First, the head of the fuel adaptor fits into a small recess and is held in place with a thin elastic band. We didn't have any problems with this while testing the stove, but it seems very likely that this band could break after extended and continued use. This will leave the fuel line just hanging off the stove with no way to hold it in place. Second, the stand for the fuel bottle is a separate piece that can easily get lost, leaving you with no good way to keep your fuel bottle at the proper 45-degree angle. And last, the lid on our particular model stuck easily and was quite hard to pry open. This could be an anomaly of the one stove we used, or it could be something that would loosen up over time. None of these were major issues, and if you take good care of your stove, we think you will be fine — these are just differences from a more traditional design model that we thought worth mentioning.
Ease of Care
The Kinjia is one of the easiest stoves in our test suite to clean. The grate lifts off, and the drip tray underneath can also be removed entirely. This is one of the only stoves we tested with a removable drip tray, meaning that no matter how much spaghetti sauce you boil over or how many food bits get dropped below the burner, you will always be able to return the stove to a brand new sparkly clean.
The Kinjia is one of our top picks for packed size with measurements of 18.5 x 11.75 x 3.5 inches. It has a thin and sleek design that's both attractive and functional, and we love the incorporated handle for carrying. A fair question to ask yourself, though, is how important it is to save a little bit of space when you're car camping? Is five inches more space in the back of your car worth the sacrifice of not being able to use two large skillets? Only you can answer that question for yourself. A 10-inch skillet on one burner of this stove leaves the other side feeling quite constricted. Our testers were pretty unanimous in feeling that the extra 3-5 inches of width on many of the other compact models we tested is worth it when you consider how much more power, space, and versatility you get.
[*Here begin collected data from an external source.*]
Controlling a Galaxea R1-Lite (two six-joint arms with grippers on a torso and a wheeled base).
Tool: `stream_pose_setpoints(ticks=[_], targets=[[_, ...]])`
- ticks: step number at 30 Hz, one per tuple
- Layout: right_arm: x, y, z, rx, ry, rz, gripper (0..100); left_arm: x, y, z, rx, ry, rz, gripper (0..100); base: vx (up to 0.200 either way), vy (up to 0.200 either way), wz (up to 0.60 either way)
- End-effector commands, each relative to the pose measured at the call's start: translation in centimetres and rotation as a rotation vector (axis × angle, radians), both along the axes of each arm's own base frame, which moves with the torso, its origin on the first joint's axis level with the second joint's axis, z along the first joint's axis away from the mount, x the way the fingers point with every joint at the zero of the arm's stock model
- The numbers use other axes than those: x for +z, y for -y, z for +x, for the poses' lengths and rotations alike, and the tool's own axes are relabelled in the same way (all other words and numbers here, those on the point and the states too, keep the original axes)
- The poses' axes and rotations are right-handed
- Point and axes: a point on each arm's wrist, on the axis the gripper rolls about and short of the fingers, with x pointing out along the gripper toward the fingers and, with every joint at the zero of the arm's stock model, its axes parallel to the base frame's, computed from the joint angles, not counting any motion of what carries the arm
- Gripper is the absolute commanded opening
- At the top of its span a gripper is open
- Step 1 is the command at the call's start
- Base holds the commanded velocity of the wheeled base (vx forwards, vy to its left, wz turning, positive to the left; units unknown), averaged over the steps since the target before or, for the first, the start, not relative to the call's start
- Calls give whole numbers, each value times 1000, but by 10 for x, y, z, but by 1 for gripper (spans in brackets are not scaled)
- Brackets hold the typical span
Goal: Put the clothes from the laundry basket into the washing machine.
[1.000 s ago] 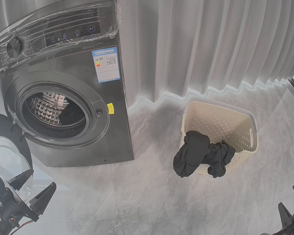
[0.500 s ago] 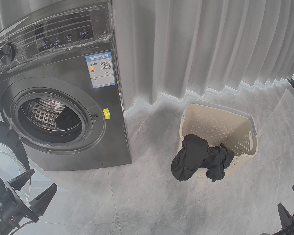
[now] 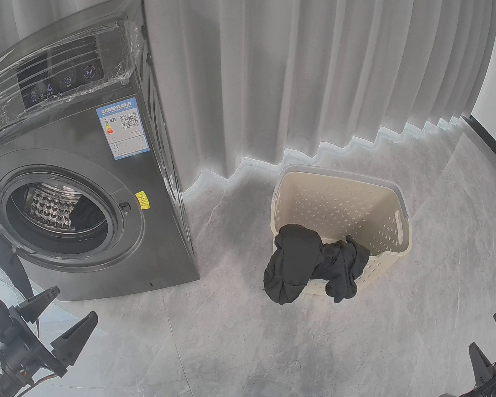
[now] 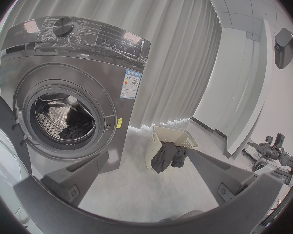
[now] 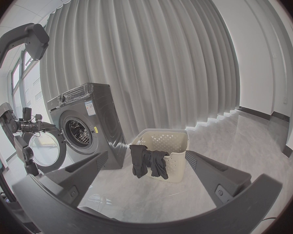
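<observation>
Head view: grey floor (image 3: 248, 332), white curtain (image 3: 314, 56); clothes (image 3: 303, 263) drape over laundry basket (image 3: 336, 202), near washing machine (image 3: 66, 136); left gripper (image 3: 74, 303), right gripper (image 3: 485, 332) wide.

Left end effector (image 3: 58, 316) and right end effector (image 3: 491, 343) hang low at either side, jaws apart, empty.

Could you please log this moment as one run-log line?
washing machine open | black clothes draped over laundry basket rim | left gripper open | right gripper open
</observation>
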Motion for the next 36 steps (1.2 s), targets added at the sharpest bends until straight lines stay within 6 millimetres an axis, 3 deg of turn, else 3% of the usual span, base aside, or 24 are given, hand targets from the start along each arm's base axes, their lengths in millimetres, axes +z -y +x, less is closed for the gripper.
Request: stream_pose_setpoints(ticks=[1,5,12,21,36], targets=[[-5,0,1,1,-14,0,100,-5,-1,-1,2,-17,11,100,200,0,0],[-5,0,1,-2,-14,-2,100,-5,-1,-1,0,-16,9,100,200,0,0],[-5,0,1,-2,-13,-5,100,-5,-1,-1,-1,-18,10,100,0,0,0],[-5,0,1,0,-14,-2,100,-5,-1,-2,-4,-10,6,100,0,0,-600],[-5,0,1,-2,-14,-2,100,-5,-1,-2,-3,-10,9,100,13,0,0]])
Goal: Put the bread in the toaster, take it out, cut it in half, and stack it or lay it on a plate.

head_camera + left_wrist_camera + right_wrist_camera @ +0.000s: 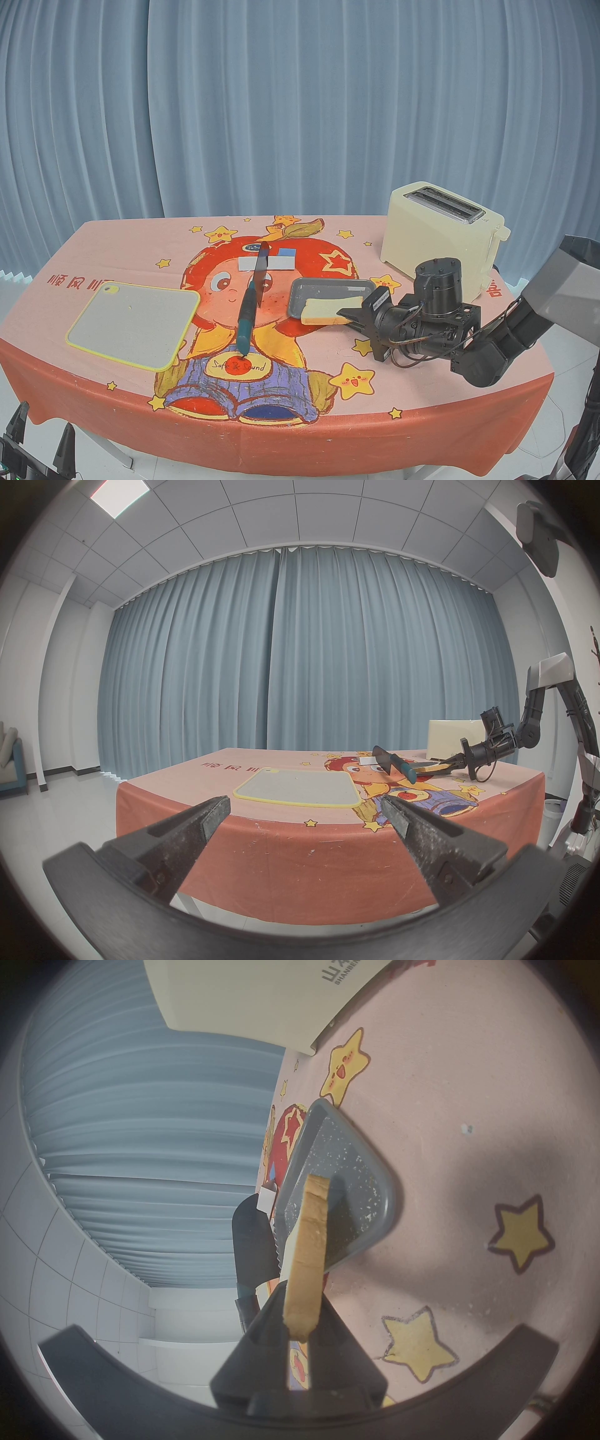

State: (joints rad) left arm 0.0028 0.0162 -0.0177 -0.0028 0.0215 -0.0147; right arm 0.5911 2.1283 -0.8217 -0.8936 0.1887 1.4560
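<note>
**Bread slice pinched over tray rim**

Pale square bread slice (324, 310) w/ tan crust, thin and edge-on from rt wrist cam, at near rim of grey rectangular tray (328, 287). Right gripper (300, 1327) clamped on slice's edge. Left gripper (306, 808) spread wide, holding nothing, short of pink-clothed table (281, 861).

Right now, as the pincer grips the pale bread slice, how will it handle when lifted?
The pale square bread slice juts straight from the right pincer, so it probably holds shape yet dents easily. Thin, it likely weighs little. Specks on the grey metal tray suggest it sheds crumbs.
</note>
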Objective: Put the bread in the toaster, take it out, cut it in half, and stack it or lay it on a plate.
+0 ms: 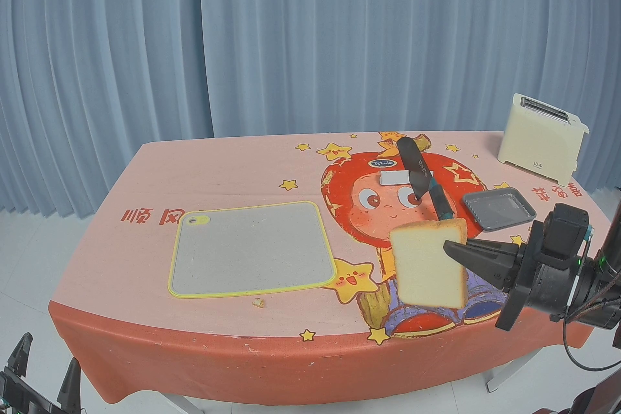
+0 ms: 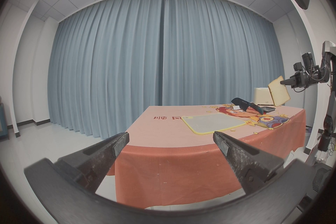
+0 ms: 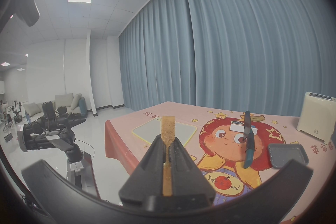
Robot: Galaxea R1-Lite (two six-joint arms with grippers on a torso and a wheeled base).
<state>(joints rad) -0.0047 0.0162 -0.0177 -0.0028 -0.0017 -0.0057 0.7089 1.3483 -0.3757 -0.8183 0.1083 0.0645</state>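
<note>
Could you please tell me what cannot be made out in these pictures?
Toaster slots: head view, too far to see inside.
Knife handle end: head view, hidden behind the bread.
Left tool: head view, cut off by the bottom edge.
Speck by the cutting board: too small to identify.

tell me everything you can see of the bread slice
The square slice of pale white bread has a tan crust round its edges and an unbrowned face. Whole and uncut, it stands upright in the air, one edge pinched in the right arm's black tool, which is shut on it. It hangs over the near right part of the pink printed tablecloth, touching nothing else.
</note>
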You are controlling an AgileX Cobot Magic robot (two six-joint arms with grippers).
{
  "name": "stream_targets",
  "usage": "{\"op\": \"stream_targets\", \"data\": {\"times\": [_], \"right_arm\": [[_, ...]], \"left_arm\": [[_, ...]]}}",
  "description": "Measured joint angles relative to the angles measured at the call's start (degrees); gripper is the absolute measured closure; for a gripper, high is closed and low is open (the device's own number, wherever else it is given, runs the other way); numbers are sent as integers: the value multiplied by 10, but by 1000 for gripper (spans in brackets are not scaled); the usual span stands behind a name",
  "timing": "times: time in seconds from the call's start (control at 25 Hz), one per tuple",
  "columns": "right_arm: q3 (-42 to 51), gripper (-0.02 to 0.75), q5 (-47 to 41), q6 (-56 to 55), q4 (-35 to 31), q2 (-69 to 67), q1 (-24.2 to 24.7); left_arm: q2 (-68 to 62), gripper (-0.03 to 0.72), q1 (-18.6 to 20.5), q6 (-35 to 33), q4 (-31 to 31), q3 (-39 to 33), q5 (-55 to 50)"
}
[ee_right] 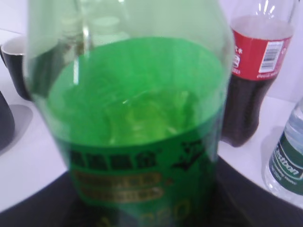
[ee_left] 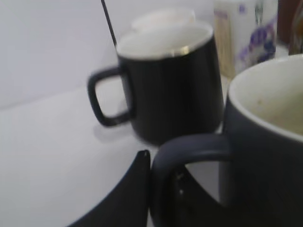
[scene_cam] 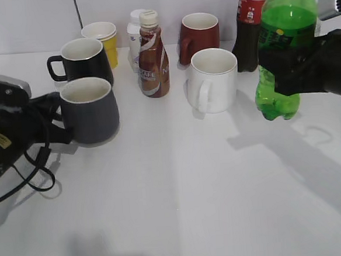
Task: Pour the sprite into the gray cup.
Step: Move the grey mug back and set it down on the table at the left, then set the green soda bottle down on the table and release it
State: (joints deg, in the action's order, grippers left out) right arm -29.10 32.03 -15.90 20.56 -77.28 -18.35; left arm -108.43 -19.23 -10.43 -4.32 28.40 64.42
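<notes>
The sprite point(scene_cam: 281, 35) is a tall green bottle at the right of the exterior view, lifted a little off the table. My right gripper point(scene_cam: 286, 67) is shut around its label; the bottle point(ee_right: 137, 118) fills the right wrist view. The gray cup point(scene_cam: 90, 110) stands at the left on the table. My left gripper point(scene_cam: 62, 132) is shut on its handle; in the left wrist view the handle point(ee_left: 189, 151) sits between the fingers point(ee_left: 161, 189), with the cup's white inside point(ee_left: 274, 99) above it.
A black mug point(scene_cam: 84, 61), a yellow cup point(scene_cam: 103, 42), a brown coffee bottle point(scene_cam: 152, 56), a white mug point(scene_cam: 213, 81), a dark-red mug point(scene_cam: 199, 37) and a cola bottle point(scene_cam: 250, 31) stand across the back. A water bottle point(ee_right: 286, 161) is behind the sprite.
</notes>
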Motion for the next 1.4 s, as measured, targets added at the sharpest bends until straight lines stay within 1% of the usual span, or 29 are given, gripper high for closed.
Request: {"op": "stream_targets", "data": {"times": [0.2,0.32,0.56,0.8,1.08,1.24,1.32,1.4], "right_arm": [[0,378,11,0,2,0,0],[0,378,12,0,2,0,0],[0,378,12,-1,2,0,0],[0,378,12,-2,-1,0,0],[0,378,13,14,-58,-3,1],[0,378,24,66,-139,-36,2],[1,378,47,83,-165,-61,2],[12,378,108,91,-173,-90,2]], "left_arm": [[-12,637,0,1,1,-1,20],[-13,622,0,2,1,-16,32],[-12,537,0,5,2,-52,48],[-9,467,0,5,2,-61,48],[37,449,-15,5,-2,-108,44],[85,449,-23,5,-6,-124,18],[108,449,-23,5,-8,-127,-2],[132,449,-23,5,-10,-127,-23]]}}
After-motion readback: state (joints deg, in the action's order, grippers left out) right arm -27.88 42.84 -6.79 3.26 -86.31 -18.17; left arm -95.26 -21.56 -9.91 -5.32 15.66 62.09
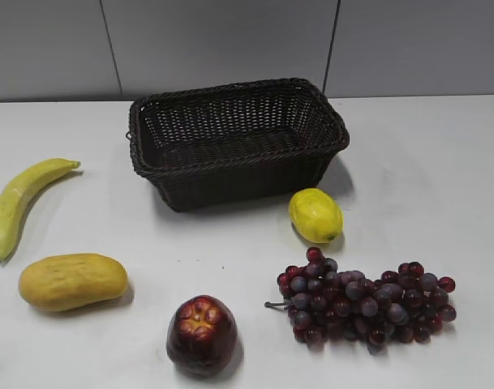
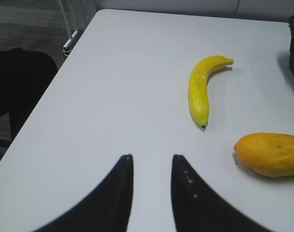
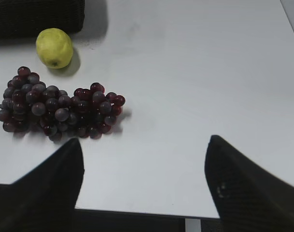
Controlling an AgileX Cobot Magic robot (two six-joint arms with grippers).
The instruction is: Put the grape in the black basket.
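Note:
The grape point(image 1: 367, 301) is a dark red-purple bunch lying on the white table at the front right; it also shows in the right wrist view point(image 3: 57, 107). The black basket point(image 1: 238, 174) stands empty at the back middle; a corner shows in the right wrist view point(image 3: 35, 17). My right gripper point(image 3: 144, 145) is wide open and empty above the table's front edge, to the right of and nearer than the grape. My left gripper point(image 2: 151, 157) is open and empty over the table's left part. Neither gripper shows in the exterior view.
A yellow lemon point(image 1: 315, 215) lies between basket and grape. A dark red apple point(image 1: 201, 335) sits at the front middle. A mango point(image 1: 72, 281) and a banana point(image 1: 21, 204) lie on the left. The table's left edge point(image 2: 45, 92) borders the floor.

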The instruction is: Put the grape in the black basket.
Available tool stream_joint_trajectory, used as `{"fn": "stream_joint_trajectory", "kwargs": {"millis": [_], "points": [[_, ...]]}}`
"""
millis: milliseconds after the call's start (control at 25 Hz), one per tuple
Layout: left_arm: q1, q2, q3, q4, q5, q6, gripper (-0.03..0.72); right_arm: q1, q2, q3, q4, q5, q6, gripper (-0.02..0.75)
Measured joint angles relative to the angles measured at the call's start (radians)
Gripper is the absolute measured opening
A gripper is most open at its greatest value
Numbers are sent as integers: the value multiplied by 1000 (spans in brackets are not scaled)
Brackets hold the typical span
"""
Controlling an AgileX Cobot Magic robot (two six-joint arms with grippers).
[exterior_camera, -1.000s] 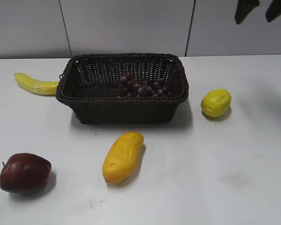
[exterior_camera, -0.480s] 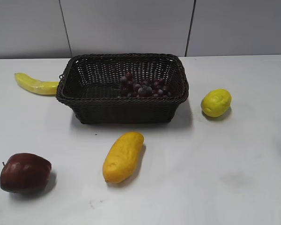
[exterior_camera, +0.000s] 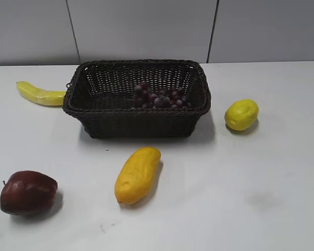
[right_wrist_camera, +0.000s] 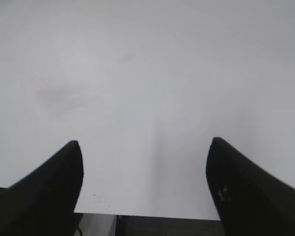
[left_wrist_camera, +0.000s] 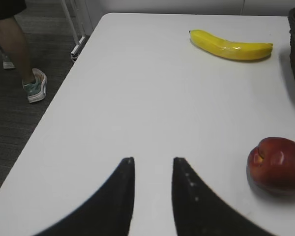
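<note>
Exterior view: the grape (exterior_camera: 160, 98) lies inside the black basket (exterior_camera: 137, 121) on the counter (exterior_camera: 240, 178), so the right gripper (right_wrist_camera: 145, 167), jaws wide and empty, and the left gripper (left_wrist_camera: 152, 169), jaws narrowly parted, hold nothing.

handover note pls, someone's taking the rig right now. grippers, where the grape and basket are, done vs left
Left gripper: nearly closed, a narrow gap, empty, over bare table near the apple.
Right gripper: open, empty, over bare table.
Grape: inside the black basket, right half.
Done: grape is in, neither arm shows in the exterior view.
Left: nothing visible; banana, apple and the other fruit aren't part of the job.
</note>
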Motion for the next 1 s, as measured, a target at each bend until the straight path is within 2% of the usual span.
{"fn": "stream_joint_trajectory", "kwargs": {"millis": [360,560,1000], "points": [[0,0,0,0,0,0,237,0,-297,178,0,2,0,592],[0,0,0,0,0,0,237,0,-432,188,8,7,0,592],[0,0,0,0,0,0,237,0,-595,203,10,144,2,591]]}}
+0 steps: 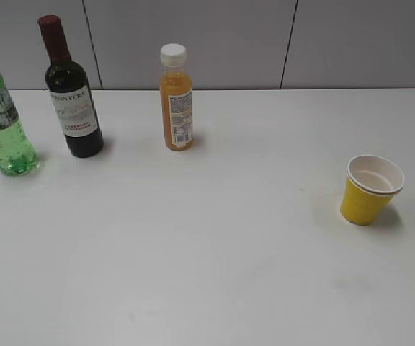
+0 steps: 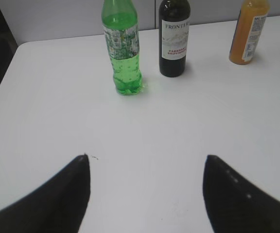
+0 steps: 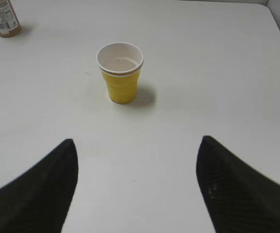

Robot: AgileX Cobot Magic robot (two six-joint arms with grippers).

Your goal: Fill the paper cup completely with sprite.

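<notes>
Ahead of left end effector (image 2: 146, 167): sprite (image 2: 122, 48), apart | fingers spread

The left gripper (image 2: 146, 191) hangs above the white table (image 2: 145, 131), its two dark fingers (image 2: 57, 196) spread wide with bare tabletop between them. At the far side three bottles stand upright in a row: the green sprite bottle (image 2: 122, 46), the dark wine bottle (image 2: 173, 38) just beside it, and the orange juice bottle (image 2: 248, 31) farther right.
</notes>
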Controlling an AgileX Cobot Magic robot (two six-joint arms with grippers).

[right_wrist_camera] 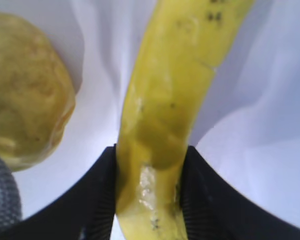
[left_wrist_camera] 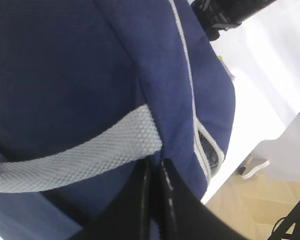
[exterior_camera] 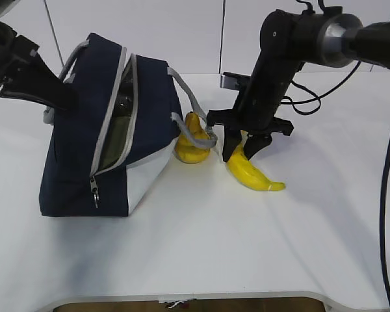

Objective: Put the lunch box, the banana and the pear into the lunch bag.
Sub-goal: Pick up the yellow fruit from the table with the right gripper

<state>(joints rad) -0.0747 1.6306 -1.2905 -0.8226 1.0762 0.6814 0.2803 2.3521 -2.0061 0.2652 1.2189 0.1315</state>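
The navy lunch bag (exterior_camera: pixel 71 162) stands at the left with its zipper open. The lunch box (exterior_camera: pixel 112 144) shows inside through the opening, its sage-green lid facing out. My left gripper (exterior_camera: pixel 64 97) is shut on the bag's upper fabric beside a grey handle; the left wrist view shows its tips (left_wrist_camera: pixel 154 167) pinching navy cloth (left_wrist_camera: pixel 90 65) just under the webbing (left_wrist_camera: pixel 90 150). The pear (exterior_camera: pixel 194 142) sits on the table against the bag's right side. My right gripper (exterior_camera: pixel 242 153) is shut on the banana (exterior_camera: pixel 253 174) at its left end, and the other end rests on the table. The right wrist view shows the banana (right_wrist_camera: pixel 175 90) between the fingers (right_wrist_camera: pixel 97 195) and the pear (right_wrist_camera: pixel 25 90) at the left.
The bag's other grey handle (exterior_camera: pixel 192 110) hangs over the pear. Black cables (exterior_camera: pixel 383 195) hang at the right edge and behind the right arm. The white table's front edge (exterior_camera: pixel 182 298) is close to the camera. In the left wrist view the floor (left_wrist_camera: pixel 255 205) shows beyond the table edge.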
This stove is pricey and best suited for someone who values form as much as functionality. No doubt about it, it's a sexy stove. It's light, compact, and beautiful to look at, but is that worth extra money to you? Other models in our review are cheaper but include windscreens and have more power, a wider cooking area, and bigger burners. Value is subjective, so there's no shame if this stove is worth the extra money to you, and we think it might be a wonderful gift for a stylish new camper. But for your more serious eaters and anyone on a budget, it probably doesn't make sense.
The Kinjia is a compact and well-designed stove that sets up and packs down easily and simmers like a dream. For the right situations, it's a lovely stove. Even though it has small burners, no windscreen, and only 7,000 BTUs per burner, it boils pretty efficiently. It's a smart, solid design. But it's quite expensive and doesn't offer the power or space of many of the other compact two-burners we tested.